These policies are counterproductive and costly, both for the individuals involved and for the country as a whole. They undermine the ability of the poor to make voluntary, responsible choices about their lives, and they cost American taxpayers millions of dollars annually in medical and social welfare expenses for families of women who were denied access to family planning and abortion services that would have enabled them to avoid unplanned pregnancies and unwanted births in the first place. (4) While these policies have never made sense, their reconsideration has become more urgent in light of welfare-reform proposals that would impose harsh penalties on women based on their reproductive behavior.

Few would disagree that our nation's welfare system is dysfunctional, and that policies enacted by Congress over the years, including those cited above, have had the unintended effect of actually undermining the program's goal of helping individuals make the transition from dependency to self-sufficiency. Yet, the importance of access to reproductive health care as a first step to avoiding welfare dependency is being lost in the rush to enact measures that appear designed simply to force women from the welfare rolls, rather than to help them move out of poverty, which, after all, should be the overriding objective of any reform effort.

Reduction of adolescent pregnancies and out-of-wedlock births is a principal, stated goal of current welfare-reform proposals. In their current form, however, these proposals would attempt to achieve this goal largely by punishing women for bearing children. Some, for example, would "cap" benefits so that a mother could not receive additional benefits for having a child while on welfare. Others would deny benefits altogether to unmarried teenage mothers under age 18 and allow states to deny benefits to unwed mothers aged 18-20. Still others would deny welfare benefits, as well as food stamps and public housing, to unmarried mothers up to age 25. If women are too destitute to care for their children as a consequence of these policies, the answer, according to some proposals, is government-funded and operated orphanages.(5)

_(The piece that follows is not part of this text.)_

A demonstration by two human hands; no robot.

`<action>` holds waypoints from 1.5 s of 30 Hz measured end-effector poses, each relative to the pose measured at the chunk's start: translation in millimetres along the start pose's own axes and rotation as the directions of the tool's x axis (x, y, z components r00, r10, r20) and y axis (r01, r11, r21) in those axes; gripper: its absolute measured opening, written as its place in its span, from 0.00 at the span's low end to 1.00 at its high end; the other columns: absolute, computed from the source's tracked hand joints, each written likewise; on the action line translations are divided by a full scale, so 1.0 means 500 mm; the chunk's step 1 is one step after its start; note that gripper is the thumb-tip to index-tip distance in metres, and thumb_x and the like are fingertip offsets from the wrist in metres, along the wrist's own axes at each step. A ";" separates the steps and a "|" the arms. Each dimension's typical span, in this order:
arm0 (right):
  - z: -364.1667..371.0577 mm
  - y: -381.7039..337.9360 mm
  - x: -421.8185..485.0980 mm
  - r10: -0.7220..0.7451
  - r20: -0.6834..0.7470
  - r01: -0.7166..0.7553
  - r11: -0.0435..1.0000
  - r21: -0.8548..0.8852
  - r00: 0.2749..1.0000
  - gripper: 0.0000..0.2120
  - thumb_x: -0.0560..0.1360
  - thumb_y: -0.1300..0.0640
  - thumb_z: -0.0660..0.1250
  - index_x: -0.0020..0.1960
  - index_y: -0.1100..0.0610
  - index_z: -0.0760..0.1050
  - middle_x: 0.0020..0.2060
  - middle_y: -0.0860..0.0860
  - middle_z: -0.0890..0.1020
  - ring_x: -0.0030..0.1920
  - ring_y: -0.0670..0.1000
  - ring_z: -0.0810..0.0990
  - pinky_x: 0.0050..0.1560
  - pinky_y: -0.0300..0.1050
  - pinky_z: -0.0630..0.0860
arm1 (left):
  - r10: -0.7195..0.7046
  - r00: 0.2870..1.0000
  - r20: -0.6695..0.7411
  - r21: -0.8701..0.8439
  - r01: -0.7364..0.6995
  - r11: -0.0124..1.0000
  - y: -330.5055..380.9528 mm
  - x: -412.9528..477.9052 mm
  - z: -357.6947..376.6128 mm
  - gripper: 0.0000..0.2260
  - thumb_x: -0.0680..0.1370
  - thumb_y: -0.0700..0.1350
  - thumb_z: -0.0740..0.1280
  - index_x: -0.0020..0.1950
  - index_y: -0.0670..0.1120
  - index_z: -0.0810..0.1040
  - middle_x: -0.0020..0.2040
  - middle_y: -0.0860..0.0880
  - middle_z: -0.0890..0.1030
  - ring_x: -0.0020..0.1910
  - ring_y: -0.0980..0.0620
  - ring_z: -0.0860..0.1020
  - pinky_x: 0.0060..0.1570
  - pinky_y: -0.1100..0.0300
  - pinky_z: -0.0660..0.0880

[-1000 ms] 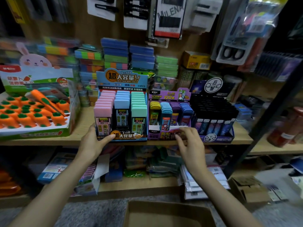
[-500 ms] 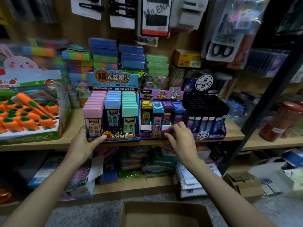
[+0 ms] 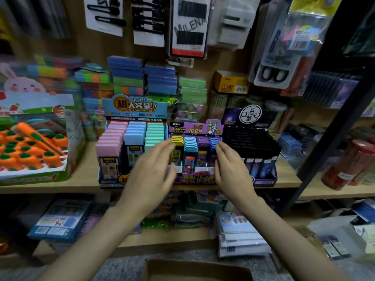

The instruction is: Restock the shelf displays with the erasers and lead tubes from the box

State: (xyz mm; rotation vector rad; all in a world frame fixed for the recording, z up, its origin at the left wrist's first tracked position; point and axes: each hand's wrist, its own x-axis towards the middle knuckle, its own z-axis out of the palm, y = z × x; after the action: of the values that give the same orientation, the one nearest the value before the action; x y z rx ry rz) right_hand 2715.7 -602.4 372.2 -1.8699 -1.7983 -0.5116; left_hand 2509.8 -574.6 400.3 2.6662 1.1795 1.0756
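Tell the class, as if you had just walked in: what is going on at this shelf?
A person is tidying stationery displays on a wooden shelf. Both hands are open and empty: the left hand and the right hand sit either side of the purple display of lead tubes, as if about to grip or straighten it. To its left stands the blue display, to its right the black display. The cardboard box lies open on the floor below.

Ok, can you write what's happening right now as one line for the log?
step: squaring purple lead display | left hand: open, at its left side | right hand: open, at its right side | holding: nothing
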 end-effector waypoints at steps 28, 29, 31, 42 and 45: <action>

Remarkably, not one of the current reform proposals seeks to help women avoid these dire circumstances by ensuring that they have access to comprehensive family planning and abortion services. Moreover, the Republicans' "Contract With America" would revive the "gag rule," thereby preventing poor women from receiving even information about abortion.(6) If these "reforms" became law, the federal government would be in a truly indefensible position: It would use tax monies, as a matter of public policy, to encourage women on Medicaid who become pregnant to have the baby, even when they conclude they cannot afford to raise a child, and then punish those women who give birth by limiting or denying welfare benefits for the child, or even removing the child to an orphanage.

Family Planning and Abortion Services

No one would argue that family planning and abortion services alone are the key to reforming welfare. Nevertheless, their provision on a purely voluntary basis is a simple, cost-effective strategy that would "empower" poor women and, at the same time, have a positive impact on unplanned childbearing and its consequences.

Every dollar spent on publicly subsidized family planning services, for example, saves $4.40 that would otherwise be spent to provide medical care, welfare benefits and other social services to women who by law would be eligible for such services if they became pregnant and gave birth.(7) Yet, Congress has not reauthorized Title X of the Public Health Service Act, the only federal program with the principal purpose of providing family planning services, since 1985. (8) (Although unauthorized programs can still be funded, Congress signals a lack of commitment to a program when it opts to make funding decisions on a year-to-year rather than a more permanent basis.) In addition, it allowed the program's funding to decline by 72% between 1980 and 1992, when inflation is taken into account. Overall funding for family planning services from all public sources decreased 27% during the period. (9)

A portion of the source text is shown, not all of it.